Deshalb kann und wird es Weihnachten nur werden, wenn wir Gott, so wie er zur Welt gekommen ist, aufnehmen. Wenn wir ihn aufnehmen wie Eltern ihr Kind aufnehmen. Wenn wir ihm Raum geben in unserem Leben, wenn wir ihm Platz in unserem Herzen schaffen.
Wenn Eltern ein Neugeborenes aufnehmen, dann ändert sich auch ihr bisheriger Lebensrhythmus. Sie stellen sich auf das Kind ein – nicht gezwungenermaßen, sondern voll Freude über das Geschenk eines neuen Lebens, eines neuen DU.
Solches Annehmen eines Kindes soll uns ein Bild dafür sein, wie wir den Mensch gewordenen Gott, das Kind in der Krippe, annehmen können.
Hierzu bedürfen wir einer neuen Offenheit für Gott und der Freude über seine Nähe und sein Kommen in unsere Welt. Dazu bedürfen wir einer neuen Einstellung auf Gott hin. Dann werden sich unsere Welt und unser Leben von der Weihnachtsbotschaft her verändern können. Dann werden sich Spannungen vermindern lassen. Dann werden die Menschen sich gegenseitig annehmen und nicht ausschließen – in der Familie, am Arbeitsplatz, in der Gesellschaft und auch in der Kirche, in unserer Pfarrgemeinde.

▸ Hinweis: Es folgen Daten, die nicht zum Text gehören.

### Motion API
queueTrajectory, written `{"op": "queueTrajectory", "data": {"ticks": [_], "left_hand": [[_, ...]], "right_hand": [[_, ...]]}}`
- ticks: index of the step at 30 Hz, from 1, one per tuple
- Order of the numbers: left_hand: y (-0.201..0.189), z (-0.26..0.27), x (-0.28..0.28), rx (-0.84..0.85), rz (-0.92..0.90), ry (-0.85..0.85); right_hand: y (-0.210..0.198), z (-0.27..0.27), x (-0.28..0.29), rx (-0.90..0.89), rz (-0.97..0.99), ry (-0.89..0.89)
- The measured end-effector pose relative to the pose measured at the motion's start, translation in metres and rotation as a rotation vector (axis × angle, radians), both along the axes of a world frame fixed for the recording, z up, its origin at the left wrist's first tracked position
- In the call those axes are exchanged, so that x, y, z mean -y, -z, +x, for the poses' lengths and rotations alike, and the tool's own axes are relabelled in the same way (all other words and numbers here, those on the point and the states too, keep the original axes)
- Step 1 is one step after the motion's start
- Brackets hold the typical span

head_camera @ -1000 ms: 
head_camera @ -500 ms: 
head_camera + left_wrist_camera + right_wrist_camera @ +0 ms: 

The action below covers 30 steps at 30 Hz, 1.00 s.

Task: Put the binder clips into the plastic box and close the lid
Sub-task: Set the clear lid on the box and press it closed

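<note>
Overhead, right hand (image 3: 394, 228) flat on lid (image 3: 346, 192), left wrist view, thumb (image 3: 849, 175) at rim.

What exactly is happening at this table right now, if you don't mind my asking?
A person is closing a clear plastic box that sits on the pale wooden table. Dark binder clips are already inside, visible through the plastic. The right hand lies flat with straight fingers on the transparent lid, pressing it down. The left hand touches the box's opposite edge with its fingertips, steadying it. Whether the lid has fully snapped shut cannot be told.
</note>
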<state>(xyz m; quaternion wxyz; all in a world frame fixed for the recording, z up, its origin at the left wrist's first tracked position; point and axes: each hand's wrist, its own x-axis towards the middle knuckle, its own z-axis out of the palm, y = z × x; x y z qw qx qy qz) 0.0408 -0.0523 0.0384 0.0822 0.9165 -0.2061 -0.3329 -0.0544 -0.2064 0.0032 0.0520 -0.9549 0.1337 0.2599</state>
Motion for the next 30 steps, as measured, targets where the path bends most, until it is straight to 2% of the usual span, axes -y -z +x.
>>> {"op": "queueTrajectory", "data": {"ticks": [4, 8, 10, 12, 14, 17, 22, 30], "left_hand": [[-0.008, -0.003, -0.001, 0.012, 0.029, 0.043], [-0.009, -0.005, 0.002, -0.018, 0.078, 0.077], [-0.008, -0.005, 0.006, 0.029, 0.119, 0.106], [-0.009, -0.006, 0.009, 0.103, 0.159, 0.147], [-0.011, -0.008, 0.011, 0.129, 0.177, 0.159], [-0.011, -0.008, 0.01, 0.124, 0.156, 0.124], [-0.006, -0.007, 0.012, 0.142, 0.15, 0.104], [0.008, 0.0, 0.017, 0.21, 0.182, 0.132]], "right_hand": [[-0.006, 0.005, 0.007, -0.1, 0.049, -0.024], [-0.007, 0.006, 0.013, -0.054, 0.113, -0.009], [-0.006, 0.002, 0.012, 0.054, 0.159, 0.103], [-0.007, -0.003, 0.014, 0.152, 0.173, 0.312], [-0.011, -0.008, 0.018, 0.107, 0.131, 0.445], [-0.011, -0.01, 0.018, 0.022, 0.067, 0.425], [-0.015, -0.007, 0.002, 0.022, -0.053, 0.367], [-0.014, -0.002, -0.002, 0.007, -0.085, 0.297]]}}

Dann kann wahrhaft Friede in unserem Leben einkehren!
Wenn wir uns diesem nahegekommenen Gott öffnen, dann gibt es Hoffnung für die Welt und für jeden Einzelnen von uns. Dann wird das Leben um uns herum heller werden. Dann dürfen wir erfahren und spüren, dass Gott bei uns ist und dass er seine Welt nicht vergisst, denn er ist in einem kleinen Kind einer von uns geworden.
Öffnen wir uns wie die Hirten damals für dieses Geheimnis der bleibenden Nähe Gottes und machen wir uns mit ihnen auf zum Kind in der Krippe!